The recycling plant in The Dalles is much smaller than any of the ten primary aluminum smelters that used to dot the Columbia Basin. The environmental and occupational problems associated with aluminum recycling are less egregious than those produced by smelters, and the plant’s 70 employees are far fewer than the hundreds the smelter employed at its peak. The energy demands of recycling are also minuscule compared to primary smelting, and thus recycling emits far fewer greenhouse gases.

From the Dalles Chronicle archives, workers at the Western Aluminum Producers Plant manufacture aluminum ingots in 1979.

Still, its emissions add to the pollutants in The Dalles, whose downtown is sandwiched between two highly contaminated industrial sites. As we reported in 2017, the Amerities railroad tie plant in The Dalles has come under fire for its emissions of naphthalene and other pollutants. (That site sits on the Union Pacific Superfund site about three and a half miles east of Hydro.)

Air toxics became a political hot potato in 2016, when Portland residents learned that Bullseye Glass was emitting significant pollutants in a residential neighborhood. In response, the state created the Cleaner Air Oregon initiative, which included a three-year air toxics monitoring project at five locations, including the Wasco County Library in The Dalles. Earlier this year, the DEQ released the results for 2018, and The Dalles’ levels of naphthalene, acetaldehyde, and formaldehyde — all carcinogens — were significantly higher than any other site.

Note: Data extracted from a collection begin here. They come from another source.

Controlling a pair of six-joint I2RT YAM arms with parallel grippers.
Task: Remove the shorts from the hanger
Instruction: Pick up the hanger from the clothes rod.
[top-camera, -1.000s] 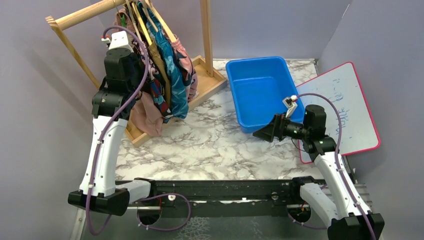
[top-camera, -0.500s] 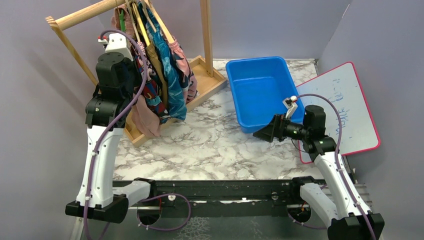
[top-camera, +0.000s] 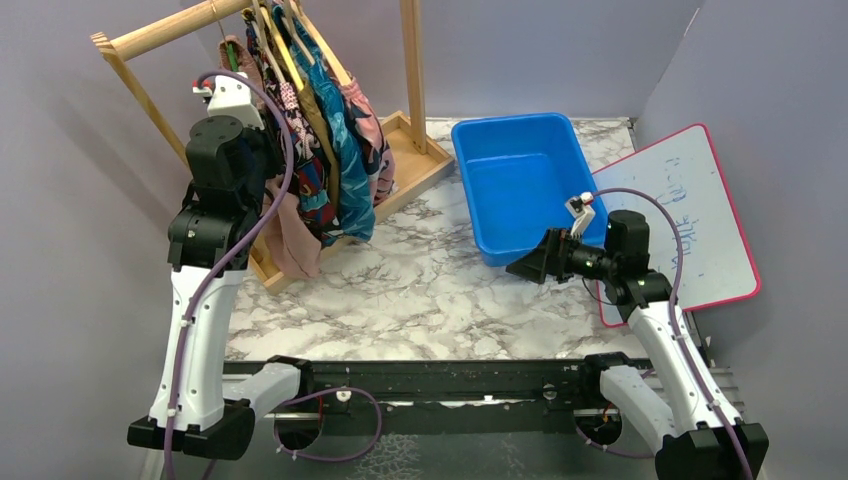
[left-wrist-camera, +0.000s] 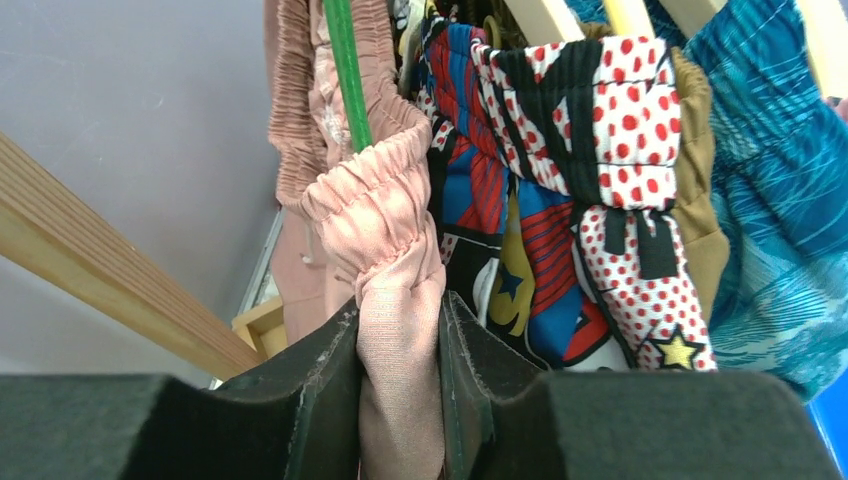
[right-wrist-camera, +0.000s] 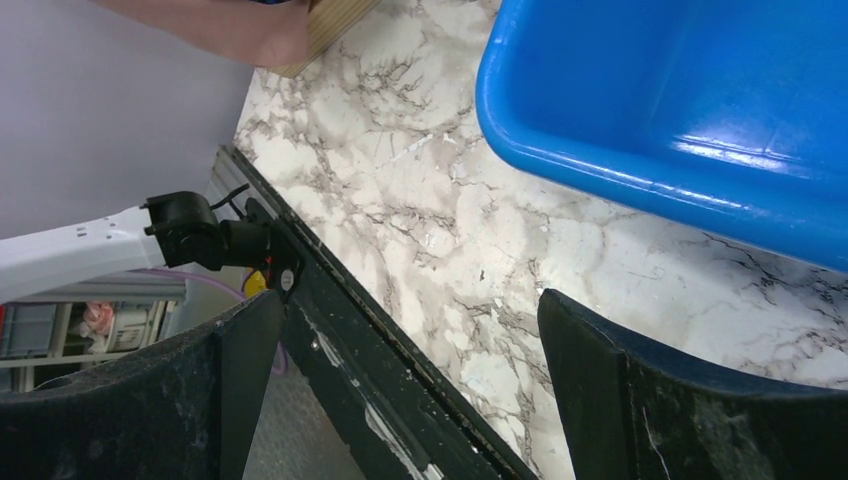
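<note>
We find only in the left wrist view the left gripper nearly closed, pinching the pink shorts below the green hanger on the rack, overhead view hides this grip, right gripper fully spread, holding nothing

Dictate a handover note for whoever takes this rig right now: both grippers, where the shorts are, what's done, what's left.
Left gripper: closed on the pink shorts, pinching fabric below the waistband, which sits on the green hanger.
Right gripper: open, empty, above the table beside the blue bin.
Comic-print shorts, teal shorts and others hang on the wooden rack.
Done: nothing removed yet; the bin is empty.
Left: pull the pink pair free, then the rest.
</note>
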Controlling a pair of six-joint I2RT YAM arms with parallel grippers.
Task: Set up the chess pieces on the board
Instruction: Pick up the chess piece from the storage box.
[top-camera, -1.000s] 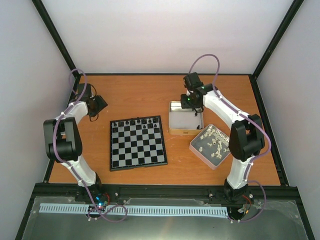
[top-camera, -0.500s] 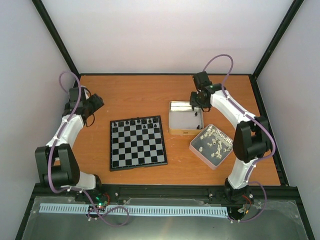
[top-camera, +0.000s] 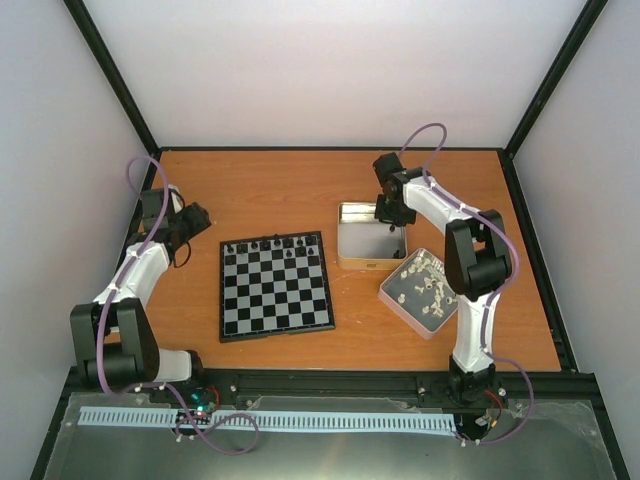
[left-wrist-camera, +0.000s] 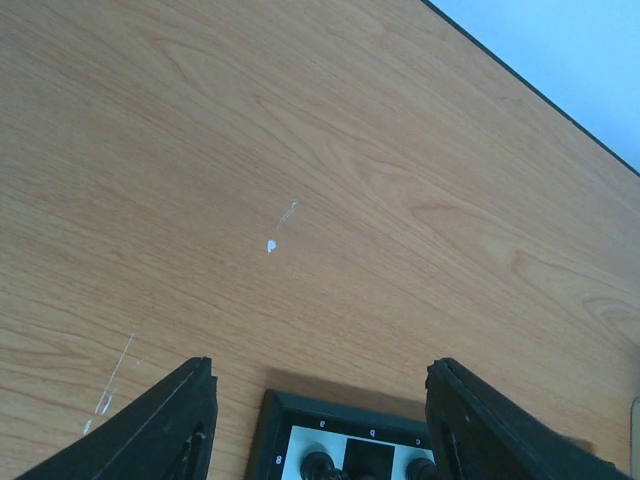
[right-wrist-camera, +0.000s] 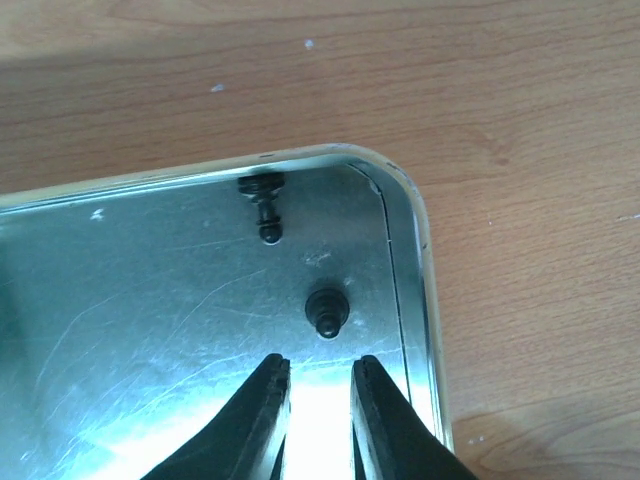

The report stated that these compounds and three others “are present at levels of concern in both urban and rural areas.”

Does Hydro bear any responsibility for those pollutant levels? It’s complicated. The site’s 2016 DEQ permit lists naphthalene and formaldehyde as “potential” emissions, but naphthalene can also be emitted by both aluminum recycling and railroad tie factories, and wildfires can produce significant levels of all three PAHs. And as Gleim explains: “It’s difficult to pinpoint exact sources from this kind of monitoring data.” 

Stay tuned

For many Gorge residents, the recent DEQ and EPA action, while dramatic, may be less than satisfactory.

Rachel Najjar, a former resident of The Dalles and a co-founder of The Dalles Air Coalition, was “shocked” by the size of the DEQ fine, but believes regulatory enforcement is inconsistent and patchy. “It feels like they pick and choose polluters that they want to fine, instead of having clear, health-based regulations for all polluters,” Najjar said in an email.

“Industry needs to be paying the price with money, instead of the community paying for it with their lives and health,” she continued.

But Hydro may never have to pay the full amount of the DEQ fine. The company is appealing the DEQ’s order and fine, and is negotiating a settlement with the state.